Each line from the start of the data below through the one containing "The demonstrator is" must be reproduced exactly.
----------
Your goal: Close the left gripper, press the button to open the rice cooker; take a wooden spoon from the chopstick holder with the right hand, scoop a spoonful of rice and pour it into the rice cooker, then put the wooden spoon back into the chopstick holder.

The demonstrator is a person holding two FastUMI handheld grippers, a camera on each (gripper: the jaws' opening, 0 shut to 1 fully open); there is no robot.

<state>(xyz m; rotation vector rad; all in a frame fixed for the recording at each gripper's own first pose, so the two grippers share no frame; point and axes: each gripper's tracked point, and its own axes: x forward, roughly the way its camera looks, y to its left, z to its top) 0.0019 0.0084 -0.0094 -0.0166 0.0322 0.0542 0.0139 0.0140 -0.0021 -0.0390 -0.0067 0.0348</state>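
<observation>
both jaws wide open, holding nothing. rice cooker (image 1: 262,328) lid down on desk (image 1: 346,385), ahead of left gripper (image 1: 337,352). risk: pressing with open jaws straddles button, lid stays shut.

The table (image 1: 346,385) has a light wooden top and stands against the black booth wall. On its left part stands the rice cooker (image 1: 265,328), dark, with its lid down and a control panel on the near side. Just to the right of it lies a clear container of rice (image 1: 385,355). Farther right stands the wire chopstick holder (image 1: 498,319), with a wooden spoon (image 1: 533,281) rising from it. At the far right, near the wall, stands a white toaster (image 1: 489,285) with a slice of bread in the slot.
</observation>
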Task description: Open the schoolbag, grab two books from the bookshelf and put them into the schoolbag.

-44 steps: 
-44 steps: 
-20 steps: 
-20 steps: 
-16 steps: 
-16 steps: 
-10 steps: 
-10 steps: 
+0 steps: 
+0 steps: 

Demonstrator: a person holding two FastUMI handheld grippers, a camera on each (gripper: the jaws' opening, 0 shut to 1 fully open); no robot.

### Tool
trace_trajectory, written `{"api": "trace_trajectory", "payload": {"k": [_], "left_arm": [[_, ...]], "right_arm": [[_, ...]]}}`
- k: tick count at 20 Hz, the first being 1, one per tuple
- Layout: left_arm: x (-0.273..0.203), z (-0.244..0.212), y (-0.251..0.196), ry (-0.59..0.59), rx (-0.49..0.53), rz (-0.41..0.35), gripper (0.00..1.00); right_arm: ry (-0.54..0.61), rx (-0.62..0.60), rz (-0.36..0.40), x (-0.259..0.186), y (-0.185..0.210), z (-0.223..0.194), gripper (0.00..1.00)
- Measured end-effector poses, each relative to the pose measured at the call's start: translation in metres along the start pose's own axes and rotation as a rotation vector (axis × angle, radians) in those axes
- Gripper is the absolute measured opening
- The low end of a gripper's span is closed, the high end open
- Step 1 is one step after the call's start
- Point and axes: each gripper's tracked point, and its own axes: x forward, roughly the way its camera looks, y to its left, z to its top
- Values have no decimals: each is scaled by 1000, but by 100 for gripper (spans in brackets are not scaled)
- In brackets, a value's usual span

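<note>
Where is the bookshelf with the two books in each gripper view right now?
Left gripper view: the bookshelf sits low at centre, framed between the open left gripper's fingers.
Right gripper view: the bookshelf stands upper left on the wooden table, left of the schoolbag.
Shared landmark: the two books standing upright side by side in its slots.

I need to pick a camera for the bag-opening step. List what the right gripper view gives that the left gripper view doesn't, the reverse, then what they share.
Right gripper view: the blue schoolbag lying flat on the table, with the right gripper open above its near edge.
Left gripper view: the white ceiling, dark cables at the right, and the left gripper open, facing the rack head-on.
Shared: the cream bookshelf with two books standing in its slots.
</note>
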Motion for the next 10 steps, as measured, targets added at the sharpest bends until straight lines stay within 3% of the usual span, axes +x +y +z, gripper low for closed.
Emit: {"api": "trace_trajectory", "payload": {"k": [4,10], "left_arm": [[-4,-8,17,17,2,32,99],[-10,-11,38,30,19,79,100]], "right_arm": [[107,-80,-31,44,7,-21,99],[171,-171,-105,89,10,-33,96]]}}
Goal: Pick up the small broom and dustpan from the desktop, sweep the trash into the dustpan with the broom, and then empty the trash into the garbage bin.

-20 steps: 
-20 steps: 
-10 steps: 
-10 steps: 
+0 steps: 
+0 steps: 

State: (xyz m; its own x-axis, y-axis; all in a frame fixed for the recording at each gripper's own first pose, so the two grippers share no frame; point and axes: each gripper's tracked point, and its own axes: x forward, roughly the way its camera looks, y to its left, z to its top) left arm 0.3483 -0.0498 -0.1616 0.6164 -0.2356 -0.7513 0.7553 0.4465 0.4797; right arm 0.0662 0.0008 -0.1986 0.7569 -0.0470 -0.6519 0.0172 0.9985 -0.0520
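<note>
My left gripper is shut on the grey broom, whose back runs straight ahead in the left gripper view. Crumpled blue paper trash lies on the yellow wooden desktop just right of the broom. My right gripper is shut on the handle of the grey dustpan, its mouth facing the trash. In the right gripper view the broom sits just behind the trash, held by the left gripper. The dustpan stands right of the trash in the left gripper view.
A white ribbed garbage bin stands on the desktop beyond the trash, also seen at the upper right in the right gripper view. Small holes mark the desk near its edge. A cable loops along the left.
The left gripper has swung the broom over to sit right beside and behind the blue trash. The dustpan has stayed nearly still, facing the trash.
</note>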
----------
_Answer for this exercise_:
Your goal: Close the left gripper, press the button to open the rice cooker; take a wooden spoon from the chopstick holder with the right hand, scoop a spoonful of rice and pour it into the rice cooker, then put the wooden spoon back into the chopstick holder.

The demonstrator is a person holding two FastUMI handheld grippers, a camera on each (gripper: the jaws' opening, 0 shut to 1 fully open); there is no robot.

Nothing further is needed for the answer.